#### [Problem requirements]
Print the data below verbatim, minus images.

####################

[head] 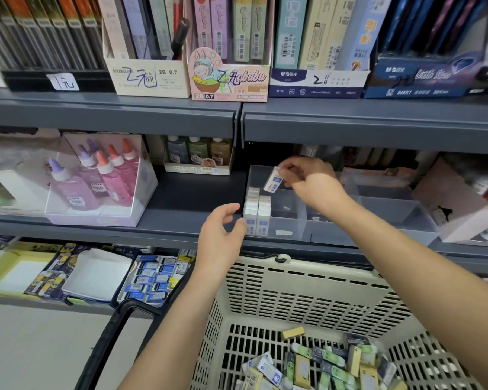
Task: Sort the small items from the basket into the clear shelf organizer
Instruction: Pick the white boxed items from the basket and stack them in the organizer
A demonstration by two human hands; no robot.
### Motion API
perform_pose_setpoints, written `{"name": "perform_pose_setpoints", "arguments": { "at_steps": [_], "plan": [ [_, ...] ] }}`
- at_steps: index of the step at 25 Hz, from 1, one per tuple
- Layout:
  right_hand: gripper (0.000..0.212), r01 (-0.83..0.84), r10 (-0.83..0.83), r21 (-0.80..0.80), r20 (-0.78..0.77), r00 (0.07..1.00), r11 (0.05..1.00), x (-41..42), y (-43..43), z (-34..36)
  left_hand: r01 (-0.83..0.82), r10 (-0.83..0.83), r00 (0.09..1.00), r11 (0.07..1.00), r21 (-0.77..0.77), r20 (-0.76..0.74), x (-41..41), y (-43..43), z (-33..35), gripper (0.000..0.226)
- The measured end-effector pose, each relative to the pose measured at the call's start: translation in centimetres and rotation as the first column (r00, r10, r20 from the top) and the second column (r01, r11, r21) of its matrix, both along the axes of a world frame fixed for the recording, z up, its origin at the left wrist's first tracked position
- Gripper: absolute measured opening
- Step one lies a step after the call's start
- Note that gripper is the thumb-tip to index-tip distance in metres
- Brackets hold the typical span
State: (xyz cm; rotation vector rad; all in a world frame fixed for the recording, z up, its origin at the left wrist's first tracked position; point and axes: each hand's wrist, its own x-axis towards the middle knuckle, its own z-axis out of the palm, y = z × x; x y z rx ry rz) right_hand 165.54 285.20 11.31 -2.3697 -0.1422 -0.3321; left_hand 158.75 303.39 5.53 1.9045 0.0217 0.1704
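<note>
My right hand (310, 180) pinches a small white eraser with a blue label (274, 181), tilted above the left compartment of the clear shelf organizer (335, 229) on the middle shelf. Several white erasers (256, 208) stand packed in rows at that compartment's left side. My left hand (221, 235) hovers open just left of the organizer's front corner, fingers apart, holding nothing. The beige slotted basket (307, 291) sits below my arms, with several small erasers (321, 367) in white, green and yellow wrappers lying loose on its bottom.
A box of pink glue bottles (102, 178) stands left on the same shelf. A pink box (462, 198) sits right of the organizer. Boxes of pencil leads (228, 71) fill the upper shelf. Trays of erasers (150, 280) lie on the lower shelf. The basket's black handle (107, 342) hangs left.
</note>
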Motion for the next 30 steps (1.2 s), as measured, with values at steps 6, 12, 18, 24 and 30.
{"name": "perform_pose_setpoints", "arguments": {
  "at_steps": [6,12,18,24,30],
  "plan": [
    [0.016,-0.048,0.01,-0.207,-0.182,0.983,0.977,1.0,1.0,-1.7,0.07,-0.071,0.997,0.994,0.082,0.005,0.1,-0.3,-0.4,0.032],
    [0.019,-0.106,0.027,-0.261,-0.29,0.957,0.959,1.6,1.7,-2.6,0.061,-0.063,0.998,0.994,0.089,0.02,0.1,-0.4,-0.6,0.033],
    [0.027,-0.116,0.076,-0.176,-0.215,0.974,0.978,-1.0,0.1,-1.6,0.061,-0.066,0.997,0.992,0.111,0.037,-0.2,-0.5,-0.7,0.031],
    [0.015,-0.109,0.113,0.093,-0.03,0.993,0.99,-11.5,-4.6,-3.0,-0.055,0.043,0.986,0.996,0.071,0.16,-2.4,-1.1,-0.4,0.021],
    [0.01,-0.265,0.224,-0.048,-0.401,0.888,0.963,-19.3,-5.9,-11.4,0.317,-0.314,0.948,0.927,0.2,-0.046,-8.3,-4.4,-4.2,0.009]
  ]
}}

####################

#### [Response to the task]
[head] 
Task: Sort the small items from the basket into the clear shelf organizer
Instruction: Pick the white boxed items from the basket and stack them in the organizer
A demonstration by two human hands; no robot.
### Motion API
perform_pose_setpoints, written `{"name": "perform_pose_setpoints", "arguments": { "at_steps": [_], "plan": [ [_, ...] ] }}`
- at_steps: index of the step at 25 Hz, from 1, one per tuple
- Layout:
  right_hand: gripper (0.000..0.212), r01 (-0.83..0.84), r10 (-0.83..0.83), r21 (-0.80..0.80), r20 (-0.78..0.77), r00 (0.07..1.00), r11 (0.05..1.00), x (-41..42), y (-43..43), z (-34..36)
  left_hand: r01 (-0.83..0.82), r10 (-0.83..0.83), r00 (0.09..1.00), r11 (0.07..1.00), r21 (-0.77..0.77), r20 (-0.76..0.74), x (-41..41), y (-43..43), z (-33..35), gripper (0.000..0.226)
- The measured end-effector pose, each relative to the pose measured at the call's start: translation in centimetres and rotation as the first column (r00, r10, r20 from the top) and the second column (r01, r11, r21) of its matrix, both along the axes of a world frame fixed for the recording, z up, its origin at the left wrist's first tracked position
- Gripper: absolute measured opening
- Step one lies a step after the call's start
- Note that gripper is the thumb-tip to index-tip distance in metres
- Brackets hold the typical span
State: (xyz cm; rotation vector rad; all in a world frame fixed for the recording, z up, its origin at the left wrist's first tracked position; point and axes: each hand's wrist, its own x-axis towards the middle knuckle, its own z-axis out of the palm, y = z × x; x y z rx ry rz) right_hand 165.54 285.20 11.31 -2.3697 -0.1422 -0.3321; left_hand 158.75 303.39 5.53 1.9045 0.0217 0.1704
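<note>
My right hand (310, 180) pinches a small white eraser with a blue label (274, 181), tilted above the left compartment of the clear shelf organizer (335, 229) on the middle shelf. Several white erasers (256, 208) stand packed in rows at that compartment's left side. My left hand (221, 235) hovers open just left of the organizer's front corner, fingers apart, holding nothing. The beige slotted basket (307, 291) sits below my arms, with several small erasers (321, 367) in white, green and yellow wrappers lying loose on its bottom.
A box of pink glue bottles (102, 178) stands left on the same shelf. A pink box (462, 198) sits right of the organizer. Boxes of pencil leads (228, 71) fill the upper shelf. Trays of erasers (150, 280) lie on the lower shelf. The basket's black handle (107, 342) hangs left.
</note>
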Motion for the next 30 steps (1.2 s), as measured, with values at steps 6, 12, 18, 24 and 30.
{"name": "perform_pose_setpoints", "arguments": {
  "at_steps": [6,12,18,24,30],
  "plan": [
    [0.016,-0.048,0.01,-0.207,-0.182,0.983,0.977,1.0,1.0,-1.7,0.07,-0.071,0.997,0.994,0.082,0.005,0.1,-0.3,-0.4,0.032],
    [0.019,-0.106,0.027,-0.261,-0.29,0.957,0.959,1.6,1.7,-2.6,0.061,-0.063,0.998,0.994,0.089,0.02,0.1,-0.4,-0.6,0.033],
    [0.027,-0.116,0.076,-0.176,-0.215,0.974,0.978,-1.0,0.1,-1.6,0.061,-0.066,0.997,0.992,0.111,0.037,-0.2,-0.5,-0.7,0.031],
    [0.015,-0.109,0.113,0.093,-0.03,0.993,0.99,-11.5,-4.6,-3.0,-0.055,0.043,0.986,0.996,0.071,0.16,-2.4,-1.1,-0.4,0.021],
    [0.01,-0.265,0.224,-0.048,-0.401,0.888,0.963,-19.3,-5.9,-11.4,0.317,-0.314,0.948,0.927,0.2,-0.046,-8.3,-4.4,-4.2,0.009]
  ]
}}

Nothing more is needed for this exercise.